Kabinet steunt VN Global Compact voor Veilige, Geordende en Reguliere Migratie
Het kabinet blijft voornemens het VN Global Compact voor Veilige, Geordende en Reguliere Migratie (GCM) te steunen. Naar aanleiding van vragen vanuit de Tweede Kamer en het publieke debat dat gelijktijdig over het GCM is ontstaan, heeft het kabinet een nadere juridische analyse uitgevoerd. In dit kader is onder andere gekeken naar de aard en intentie van het document, mogelijke juridische doorwerking van dit niet-bindende document en mogelijke relevantie van het in het GCM vermelde beginsel van non-regressie. Tevens is de recente Urgenda-uitspraak bij de analyse betrokken. Op grond van deze analyse stelt het kabinet vast dat het document juridisch niet-bindend is.
Voor Nederland is internationale migratiesamenwerking een prioriteit. De druk op de Europese buitengrenzen zal in de toekomst verder toenemen, gezien de verwachte bevolkingsgroei in Afrika en de ring van instabiliteit rond Europa. Dit betekent dat tijdig passende maatregelen moeten worden getroffen om irreguliere migratie naar Europa te beperken. Dit kan alleen worden gerealiseerd door samenwerking tussen bestemmingslanden en landen van transit en herkomst. Verder komen beoogde maatregelen sneller en makkelijker tot stand als tevens een aantal basisprincipes worden overeengekomen alsmede gezamenlijke uitgangspunten.
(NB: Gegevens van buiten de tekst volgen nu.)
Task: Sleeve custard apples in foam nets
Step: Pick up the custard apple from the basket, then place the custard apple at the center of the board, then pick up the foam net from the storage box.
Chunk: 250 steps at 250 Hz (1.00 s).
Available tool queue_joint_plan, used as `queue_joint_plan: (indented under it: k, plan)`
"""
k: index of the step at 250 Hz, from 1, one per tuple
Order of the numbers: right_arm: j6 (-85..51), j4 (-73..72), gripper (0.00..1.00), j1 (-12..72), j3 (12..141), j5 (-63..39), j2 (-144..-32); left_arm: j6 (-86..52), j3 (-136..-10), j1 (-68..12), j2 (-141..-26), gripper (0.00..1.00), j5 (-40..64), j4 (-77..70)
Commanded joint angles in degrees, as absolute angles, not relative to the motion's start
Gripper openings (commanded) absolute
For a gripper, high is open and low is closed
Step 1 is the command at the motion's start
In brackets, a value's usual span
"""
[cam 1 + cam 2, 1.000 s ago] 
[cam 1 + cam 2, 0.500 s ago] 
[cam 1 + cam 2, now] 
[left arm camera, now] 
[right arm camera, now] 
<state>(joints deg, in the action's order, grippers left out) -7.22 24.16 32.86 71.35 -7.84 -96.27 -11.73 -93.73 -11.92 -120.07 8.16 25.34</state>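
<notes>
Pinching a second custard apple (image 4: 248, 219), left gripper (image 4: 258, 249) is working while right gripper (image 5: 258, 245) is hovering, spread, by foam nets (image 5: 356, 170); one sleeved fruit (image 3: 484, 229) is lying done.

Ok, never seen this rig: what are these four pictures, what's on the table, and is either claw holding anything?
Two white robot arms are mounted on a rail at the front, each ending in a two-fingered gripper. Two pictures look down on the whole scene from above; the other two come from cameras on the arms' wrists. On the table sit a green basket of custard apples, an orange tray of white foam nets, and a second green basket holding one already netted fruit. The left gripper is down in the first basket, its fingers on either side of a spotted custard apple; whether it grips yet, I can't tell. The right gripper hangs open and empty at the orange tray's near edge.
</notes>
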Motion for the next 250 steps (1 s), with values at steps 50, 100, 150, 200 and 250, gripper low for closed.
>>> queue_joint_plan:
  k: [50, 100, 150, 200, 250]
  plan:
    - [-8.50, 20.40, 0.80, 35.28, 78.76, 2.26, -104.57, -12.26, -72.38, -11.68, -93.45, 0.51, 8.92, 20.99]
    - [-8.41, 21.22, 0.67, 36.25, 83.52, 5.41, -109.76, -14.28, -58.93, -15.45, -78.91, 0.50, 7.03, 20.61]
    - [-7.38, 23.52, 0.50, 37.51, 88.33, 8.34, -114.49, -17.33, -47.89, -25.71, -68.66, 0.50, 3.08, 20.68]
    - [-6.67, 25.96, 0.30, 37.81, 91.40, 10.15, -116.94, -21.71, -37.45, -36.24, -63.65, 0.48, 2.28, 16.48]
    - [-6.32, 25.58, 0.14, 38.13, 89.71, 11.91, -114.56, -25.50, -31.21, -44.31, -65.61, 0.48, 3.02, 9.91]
Om de zienswijze van het kabinet te verduidelijken, misverstanden te voorkomen en de mogelijkheid van een afwijkende interpretatie te neutraliseren, zal het kabinet met een brede groep Europese landen een standpuntverklaring opstellen – een zogenaamde Explanation of Position (EoP). Met deze standpuntverklaring zal tijdens de uiteindelijke aanname van de GCM-resolutie in de Algemene Vergadering van de VN in New York, ná de bijeenkomst in Marrakesh, worden benadrukt hoe Nederland en de deelnemende landen het GCM waarderen en uitleg geven aan bepaalde aspecten. Dat schept tevens duidelijkheid voor derden.
Het kabinet beschouwt het GCM als een gedeeld uitgangspunt op grond waarvan de samenwerking met landen van herkomst en transit verder kan worden geïntensiveerd, in lijn met het regeerakkoord en de integrale migratieagenda.